Exercise instructions: From the first line through the line containing "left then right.", transcribe the records exactly and include no other lines.

::: Data excerpts

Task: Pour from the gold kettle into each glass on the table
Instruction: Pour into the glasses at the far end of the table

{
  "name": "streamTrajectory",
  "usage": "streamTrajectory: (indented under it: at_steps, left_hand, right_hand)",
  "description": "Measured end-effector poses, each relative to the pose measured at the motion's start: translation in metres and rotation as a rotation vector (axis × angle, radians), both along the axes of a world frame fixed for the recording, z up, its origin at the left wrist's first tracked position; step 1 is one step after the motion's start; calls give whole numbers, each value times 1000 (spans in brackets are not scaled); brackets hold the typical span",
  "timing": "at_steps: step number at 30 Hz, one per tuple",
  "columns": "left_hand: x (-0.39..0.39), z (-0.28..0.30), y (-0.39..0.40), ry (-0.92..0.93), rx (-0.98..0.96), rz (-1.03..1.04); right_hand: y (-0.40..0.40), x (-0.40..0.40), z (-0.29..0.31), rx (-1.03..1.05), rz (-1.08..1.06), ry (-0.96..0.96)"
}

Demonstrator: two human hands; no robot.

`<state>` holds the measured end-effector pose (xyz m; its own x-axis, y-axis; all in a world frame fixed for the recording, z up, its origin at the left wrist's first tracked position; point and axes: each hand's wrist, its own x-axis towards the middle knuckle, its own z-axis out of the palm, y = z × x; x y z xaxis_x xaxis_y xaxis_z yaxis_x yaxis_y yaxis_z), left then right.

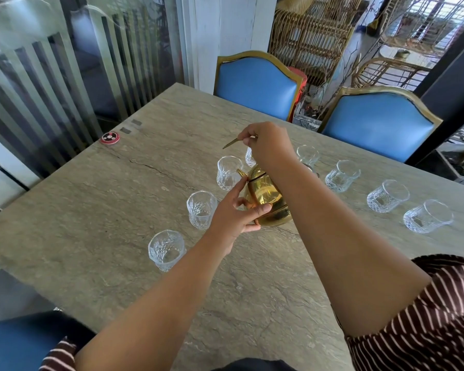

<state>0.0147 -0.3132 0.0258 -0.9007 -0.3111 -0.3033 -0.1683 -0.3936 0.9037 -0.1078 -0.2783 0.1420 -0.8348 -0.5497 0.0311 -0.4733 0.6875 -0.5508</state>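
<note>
From your head camera, the gold kettle (265,199) stands on the stone table (118,199), in the middle of an arc of clear glasses. Your right hand (265,145) is above it, fingers pinched closed around the thin gold handle (232,142), which sticks out to the left of your fist. Your left hand (236,212) rests against the kettle's near-left side: index finger stretched up to the rim by the spout (242,172), thumb pressed on the belly, the other fingers loosely curled. The nearest glass (167,249) stands at near left, the next glass (201,208) just beside your left hand.
</note>
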Motion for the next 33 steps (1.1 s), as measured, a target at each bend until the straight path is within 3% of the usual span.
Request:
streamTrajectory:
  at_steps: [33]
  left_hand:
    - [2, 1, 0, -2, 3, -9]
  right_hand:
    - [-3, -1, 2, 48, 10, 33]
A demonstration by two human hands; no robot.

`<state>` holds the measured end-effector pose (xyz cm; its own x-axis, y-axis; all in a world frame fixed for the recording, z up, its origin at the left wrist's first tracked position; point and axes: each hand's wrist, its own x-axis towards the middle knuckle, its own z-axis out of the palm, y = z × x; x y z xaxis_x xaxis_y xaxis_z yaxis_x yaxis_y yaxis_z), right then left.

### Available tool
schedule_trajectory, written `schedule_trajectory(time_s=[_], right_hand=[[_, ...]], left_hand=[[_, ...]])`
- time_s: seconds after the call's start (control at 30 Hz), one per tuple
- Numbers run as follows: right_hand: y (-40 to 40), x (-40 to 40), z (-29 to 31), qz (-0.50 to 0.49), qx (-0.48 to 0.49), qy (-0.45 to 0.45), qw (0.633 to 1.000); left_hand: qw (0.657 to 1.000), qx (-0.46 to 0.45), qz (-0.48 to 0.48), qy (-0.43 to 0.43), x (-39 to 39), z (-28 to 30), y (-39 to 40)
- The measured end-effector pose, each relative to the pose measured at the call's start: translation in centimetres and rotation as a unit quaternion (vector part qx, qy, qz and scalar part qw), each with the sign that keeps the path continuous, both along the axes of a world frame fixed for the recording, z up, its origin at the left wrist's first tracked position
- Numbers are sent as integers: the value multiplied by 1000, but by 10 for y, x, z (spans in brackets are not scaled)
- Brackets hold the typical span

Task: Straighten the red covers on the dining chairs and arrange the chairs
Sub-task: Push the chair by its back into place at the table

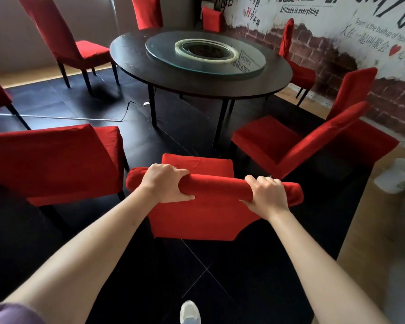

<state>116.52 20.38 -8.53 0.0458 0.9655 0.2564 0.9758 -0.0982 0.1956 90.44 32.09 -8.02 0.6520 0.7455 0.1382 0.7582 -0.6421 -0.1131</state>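
Note:
Directly in front of me stands a dining chair with a red cover [211,213], its back toward me and its seat facing the round dark table [131,54]. My left hand [164,183] grips the top of the backrest near its left end, fingers curled over the far side and thumb on the near side. My right hand [265,195] grips the same top edge near its right end. Several other red-covered chairs ring the table: one close on the left [54,160], one close on the right [297,141].
A glass turntable [164,52] lies on the table. More red chairs stand at the far left [63,36], at the back [147,12] and along the right wall [295,66]. A cable [124,113] runs over the dark floor. My white shoe [189,312] shows below.

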Motion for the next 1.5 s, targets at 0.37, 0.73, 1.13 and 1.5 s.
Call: schedule_trajectory(time_s=[0.37, 0.73, 1.13, 1.5], right_hand=[[29, 12, 16, -9, -16, 73, 997], [22, -31, -4, -12, 24, 63, 998], [98, -21, -9, 1, 66, 74, 995], [157, 18, -6, 19, 38, 64, 997]], left_hand=[[1000, 11, 5, 12, 11, 17, 27], [998, -1, 26, 63, -18, 5, 36], [998, 22, 40, 43, -8, -3, 110], [998, 25, 51, 39, 19, -6, 155]])
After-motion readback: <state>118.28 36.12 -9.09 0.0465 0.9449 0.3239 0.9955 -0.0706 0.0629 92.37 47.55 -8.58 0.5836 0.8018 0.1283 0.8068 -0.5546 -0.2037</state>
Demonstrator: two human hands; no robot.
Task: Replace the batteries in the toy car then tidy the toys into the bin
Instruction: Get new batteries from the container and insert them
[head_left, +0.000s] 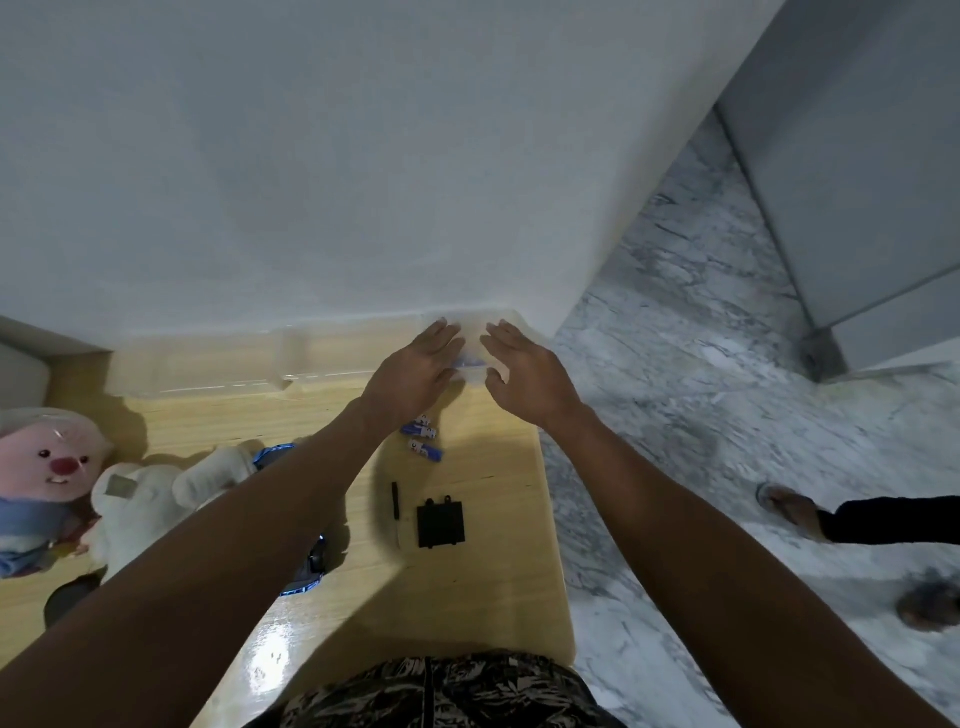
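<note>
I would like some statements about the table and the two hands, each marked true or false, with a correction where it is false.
1. Both hands reach toward the far edge of the table, near the wall. True.
2. The left hand grips the screwdriver. False: the screwdriver lies on the table, untouched.
3. The black battery cover lies beside the screwdriver. True.
4. The blue batteries lie on the marble floor. False: they lie on the table.
5. The right hand holds a plush toy. False: the plush toys lie at the left, untouched.
</note>
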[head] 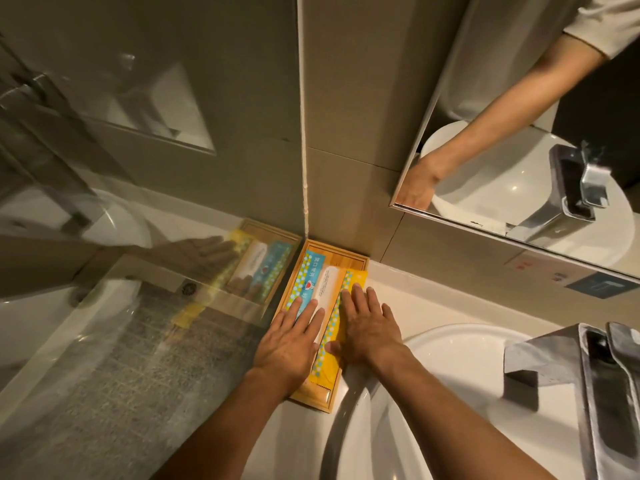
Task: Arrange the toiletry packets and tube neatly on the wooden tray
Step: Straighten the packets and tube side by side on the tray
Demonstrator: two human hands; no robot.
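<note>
A wooden tray (pixel 349 255) sits in the corner of the white counter, against the tiled wall and a glass panel. Three items lie side by side along it: a blue dotted packet (pixel 308 277) on the left, a white tube (pixel 327 282) in the middle, a yellow dotted packet (pixel 330 362) on the right. My left hand (pixel 289 344) lies flat with fingers spread on the blue packet and the tube. My right hand (pixel 367 323) lies flat on the yellow packet, fingers extended. Neither hand grips anything.
A white basin (pixel 450 393) lies right of the tray, its rim close to the tray's near right corner. A chrome faucet (pixel 588 382) stands at the far right. A mirror (pixel 519 133) hangs above. The glass panel (pixel 138 271) on the left reflects tray and hand.
</note>
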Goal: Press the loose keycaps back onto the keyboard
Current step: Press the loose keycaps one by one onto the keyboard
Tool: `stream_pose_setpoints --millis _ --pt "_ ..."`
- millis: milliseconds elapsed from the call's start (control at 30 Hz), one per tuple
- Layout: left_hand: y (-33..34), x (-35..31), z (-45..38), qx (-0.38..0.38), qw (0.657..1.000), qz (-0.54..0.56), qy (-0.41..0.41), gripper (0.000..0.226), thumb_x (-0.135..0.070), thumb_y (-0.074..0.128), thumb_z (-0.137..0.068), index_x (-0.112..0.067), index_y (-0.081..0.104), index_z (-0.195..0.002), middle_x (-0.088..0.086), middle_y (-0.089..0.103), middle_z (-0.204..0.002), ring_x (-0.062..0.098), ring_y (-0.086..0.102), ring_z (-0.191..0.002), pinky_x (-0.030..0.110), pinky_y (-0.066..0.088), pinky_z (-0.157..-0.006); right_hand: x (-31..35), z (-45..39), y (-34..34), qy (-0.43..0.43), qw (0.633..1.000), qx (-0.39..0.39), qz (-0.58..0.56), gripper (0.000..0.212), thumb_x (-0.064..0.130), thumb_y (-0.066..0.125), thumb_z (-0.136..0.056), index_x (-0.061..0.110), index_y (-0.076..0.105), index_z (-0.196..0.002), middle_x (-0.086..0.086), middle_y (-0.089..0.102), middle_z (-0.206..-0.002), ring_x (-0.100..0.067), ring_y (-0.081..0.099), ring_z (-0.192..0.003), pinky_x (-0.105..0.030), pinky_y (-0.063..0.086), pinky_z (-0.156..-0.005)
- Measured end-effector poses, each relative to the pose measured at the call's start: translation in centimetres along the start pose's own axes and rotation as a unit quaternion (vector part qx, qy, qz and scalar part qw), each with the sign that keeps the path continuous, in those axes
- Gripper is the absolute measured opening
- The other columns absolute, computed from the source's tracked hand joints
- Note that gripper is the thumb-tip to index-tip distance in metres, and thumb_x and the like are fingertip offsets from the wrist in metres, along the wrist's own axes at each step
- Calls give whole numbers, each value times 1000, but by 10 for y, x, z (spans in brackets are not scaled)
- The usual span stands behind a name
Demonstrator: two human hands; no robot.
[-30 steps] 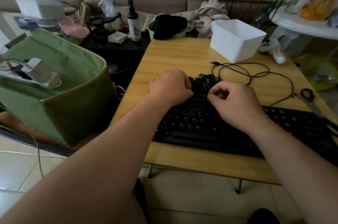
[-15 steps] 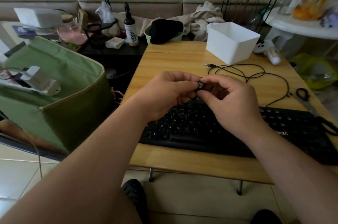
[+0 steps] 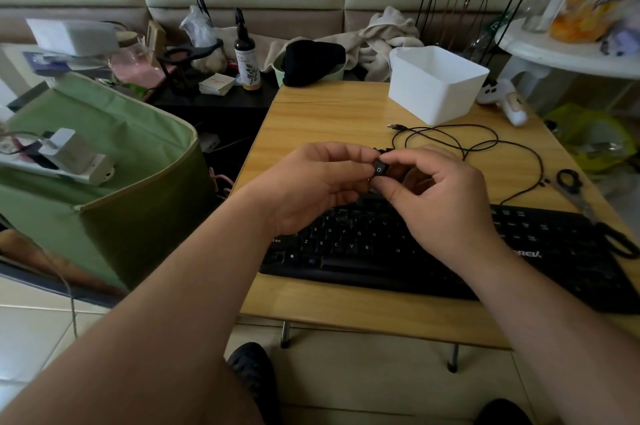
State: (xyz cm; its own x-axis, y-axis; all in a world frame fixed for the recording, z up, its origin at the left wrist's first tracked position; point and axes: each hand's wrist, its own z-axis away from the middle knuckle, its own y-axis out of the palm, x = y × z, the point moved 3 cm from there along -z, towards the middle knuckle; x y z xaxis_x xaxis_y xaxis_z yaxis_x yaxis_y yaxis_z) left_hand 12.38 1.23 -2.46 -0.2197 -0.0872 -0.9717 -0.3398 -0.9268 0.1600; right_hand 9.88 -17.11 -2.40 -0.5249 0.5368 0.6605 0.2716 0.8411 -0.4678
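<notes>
The right hand [image 3: 446, 202] pinches a small black keycap [image 3: 379, 169] between thumb and forefinger, its white letter facing up, held in the air above the far edge of the keyboard [image 3: 381, 251]. The left hand [image 3: 311, 185] meets it from the other side, fingers curled with the tips at the keycap's left edge; whether they grip it or only touch it is hard to tell. Both hands cover the keyboard's upper rows, so any bare switches there are hidden. A few more dark keycaps [image 3: 382, 149] peek out just beyond the knuckles, mostly concealed. The keyboard lies along the near side of the wooden table [image 3: 329, 119], its right end cut off by the frame. Beyond the keyboard a black cable [image 3: 485, 144] loops across the table, and farther back stands a white tub [image 3: 436, 85]. Right of the keyboard lie scissors [image 3: 571, 185], partly blurred. Left of the table sits a green fabric bin [image 3: 104, 154].
</notes>
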Motion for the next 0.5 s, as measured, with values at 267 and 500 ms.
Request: stream_pose_setpoints --millis 267,500 --pt "6 2 1 -6 1000 -4 -8 22 -1 58 -101 -5 75 -114 19 74 -121 25 70 -104 33 56 -96 2 2 3 7 1000 14 18 28 25 93 -72 24 73 -92 17 63 -86 -6 59 -74 -15 46 -63" --pt "-6 -1 5 -21 998 -58 -18 27 -2 63 -99 -9 72 -124 16 76 -112 16 70 -93 23 57 -80 5 5 8 -37 998 41 32 22 14 87 -81 20 80 -101 10 72 -93 -3 65 -84 -19 53 -75"
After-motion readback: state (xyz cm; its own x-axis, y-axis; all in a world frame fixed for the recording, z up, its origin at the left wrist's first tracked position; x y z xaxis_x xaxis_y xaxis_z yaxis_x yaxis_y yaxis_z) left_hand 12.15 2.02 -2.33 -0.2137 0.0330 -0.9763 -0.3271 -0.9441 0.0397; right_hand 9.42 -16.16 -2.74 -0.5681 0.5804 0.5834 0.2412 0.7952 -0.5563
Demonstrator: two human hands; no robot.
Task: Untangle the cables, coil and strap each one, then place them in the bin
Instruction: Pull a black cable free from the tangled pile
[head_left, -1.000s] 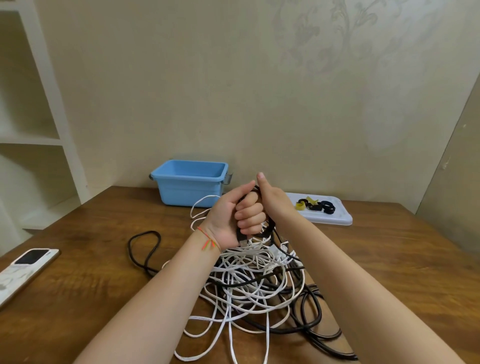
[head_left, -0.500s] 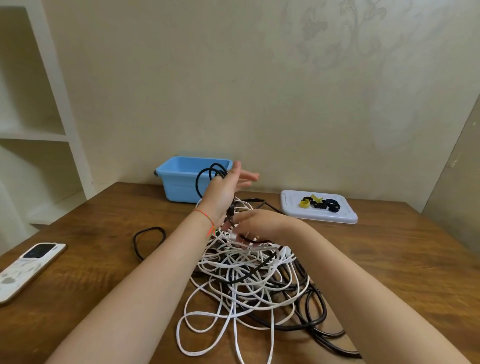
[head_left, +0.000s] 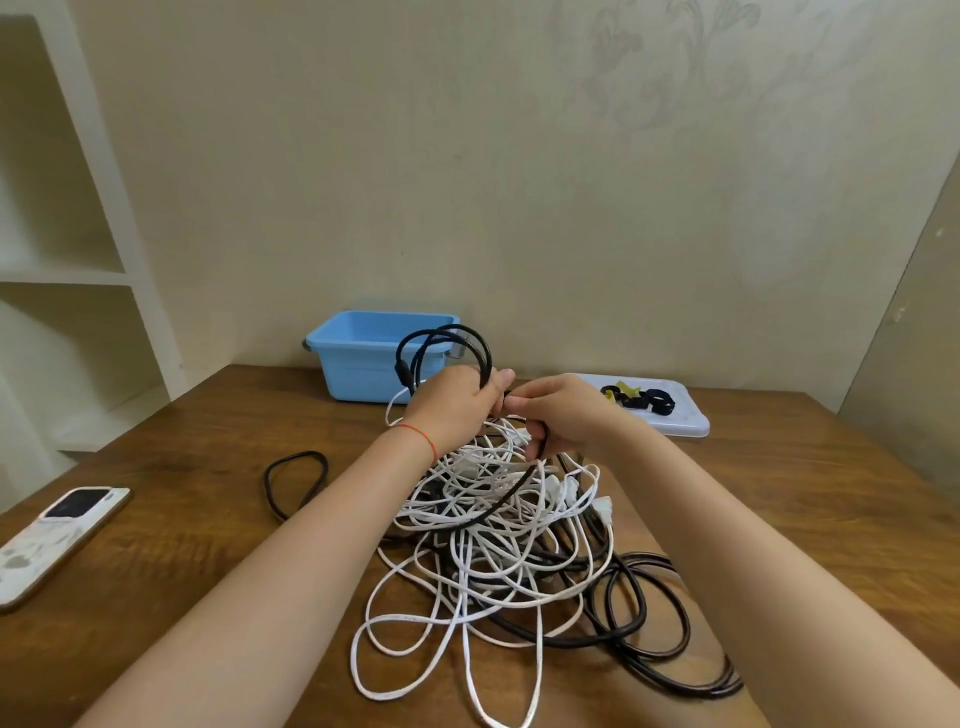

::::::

Result of this exercise:
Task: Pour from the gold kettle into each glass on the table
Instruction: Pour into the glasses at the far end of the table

{
  "name": "streamTrajectory",
  "usage": "streamTrajectory: (indented under it: at_steps, left_hand, right_hand)",
  "description": "Measured end-effector poses, each relative to the pose measured at the motion's start: translation in metres and rotation as a rotation vector (axis × angle, radians), both along the axes of a world frame fixed for the recording, z up, its origin at the left wrist's first tracked position; step 1 is one step after the motion's start; calls give whole numbers, each value times 1000 (spans in brackets are not scaled); brackets hold the typical span",
  "timing": "at_steps: step number at 30 Hz, one per tuple",
  "columns": "left_hand: x (-0.39..0.39), z (-0.28..0.30), y (-0.39..0.40), ry (-0.92..0.93), rx (-0.98..0.96), rz (-1.03..1.04); right_hand: y (-0.40..0.40), x (-0.40..0.40), z (-0.29..0.31), rx (-1.03..1.05), rz (-1.08..1.06), ry (-0.96..0.96)"
}

Demonstrator: two human hands; no robot.

`<state>` holds the measured end-effector pose (xyz m; its own x-axis, y-axis; all in a world frame fixed for the recording, z up, its origin at the left wrist's first tracked position; point and axes: each hand's wrist, its own x-axis towards the middle knuckle, its own z-axis out of the palm, y = z × x; x y z xaxis_x xaxis_y xaxis_z yaxis_x yaxis_y yaxis_z), left then right.

The exercise has been finished.